AUGUSTA, Maine — Members of Maine’s congressional delegation and the governors of four northern border states are urging the Obama administration to implement legislation creating the Northern Border Regional Commission to help spur economic recovery.
The legislation, originally sponsored by Rep. Mike Michaud, D-Maine, would create the new agency and authorize spending for a wide array of programs, such as forestry, tourism, conservation, infrastructure improvements and telecommunications improvements.
There are several federal programs that provide assistance in those areas, according to Michaud, but only the NBRC would look at the regional picture of how projects in the different states can be linked together to benefit the region.
“There are so many areas where the commission could help with economic development in the region,” he said, “We need to get this going sooner rather than later to help get us out of this recession.”
Gov. John Baldacci and the governors of New York, New Hampshire and Vermont joined in a series of letters to the congressional delegations of the four states and officials in the Obama administration seeking allocation of funds under the Recovery Act to initially fund the commission.
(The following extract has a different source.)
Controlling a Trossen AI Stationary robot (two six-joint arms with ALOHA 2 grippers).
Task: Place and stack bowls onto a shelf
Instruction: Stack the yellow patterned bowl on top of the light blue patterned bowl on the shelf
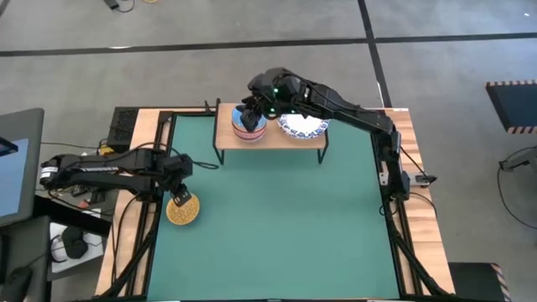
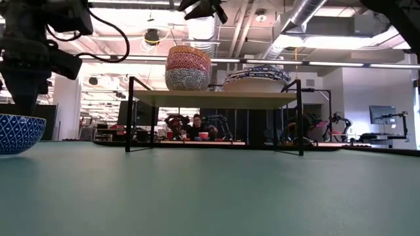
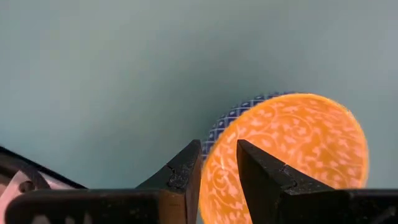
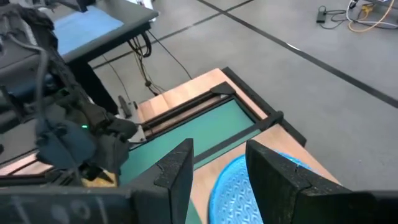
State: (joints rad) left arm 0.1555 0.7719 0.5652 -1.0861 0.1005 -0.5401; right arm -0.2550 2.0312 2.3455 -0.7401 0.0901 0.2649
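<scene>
Fingers (image 3: 180,174) of the left gripper (image 3: 217,165) pinched the golden yellow bowl's (image 3: 292,149) rim on the green mat (image 1: 277,218); right gripper (image 4: 217,168) hung unclenched, empty, above the stacked small bowls (image 2: 188,67) on the shelf (image 2: 216,98); no writing was legible.

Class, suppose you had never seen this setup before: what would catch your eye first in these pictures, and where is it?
The shelf at the table's far edge, with a stack of small bowls on its left part and a pile of white bowls on its right. The right tool hangs open above the small stack. On the mat's left side, the left tool grips the rim of a yellow bowl.
</scene>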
“We as governors, both Democrats and a Republican, recognize the need to get this new commission under way to help our region,” Baldacci said recently. “This is very important legislation to the region and to Maine.”
“The northern border region of our states faces tough economic circumstances that have resulted in massive job losses, the shuttering of businesses, and flat incomes,” the governors stated in a letter. “The NRBC was created to help the region tackle these problems together.”
The NRBC is based on the Appalachian Regional Commission, Michaud said. The ARC has proven itself capable of leveraging both federal and private funds to spur economic growth in that region of the country.
“They have done a great job in leveraging the money they get,” he said. “For every dollar, they leveraged $2.57 in other public funding and $8.46 in private funding.”
The governors have requested that $30 million in Recovery Act funds that have been appropriated to the Economic Development Administration be allocated to “jump-start” the new commission.
“One of the things that we have to get done is the ongoing appropriation to the commission,” Michaud said. “We have $3 million in the House bill, and we hope the Senate will at least go along with that.”
He praised the state’s two U.S. senators for supporting the funding and co-sponsoring the Senate version of the legislation. He said that as Congress acts on appropriations measures this month, their support is crucial.
“This has my strong support,” said Sen. Olympia Snowe, R-Maine. “This is an outstanding idea, and I want to applaud Representative Michaud for his leadership on this legislation that will help Maine and the region.”
Snowe believes the holdup in allocating the existing federal funds to the new agency is in the White House. She said that the Commerce Department would not release the funds for the agency until the president names a chair of the commission.
“Once that process is completed, this will move forward, I believe,” she said.
The commission also has the strong support of Sen. Susan Collins, R-Maine, who is a member of the Senate Appropriations Committee. She supports the $3 million appropriation to the agency as its first ongoing funding. The Recovery Act funds are one-time.
“Other regions of the country have benefited from similar regional commissions,” she said. “I think our region can certainly benefit from this commission.”
Michaud said he is urging President Obama to name the chair of the panel as soon as possible, while acknowledging the president has a “lot of issues” he is dealing with this month. He has said it is important to have a “regular” appropriation to the commission and not just the one-time Recovery Act dollars.
Baldacci said the burden is not just on the president to name a chair. He said the governors need to be ready to name their appointees to the panel when the president makes his appointment.
“We all have to move on this to get this commission up and running,” he said. “It is in all of our best interests to get this moving.”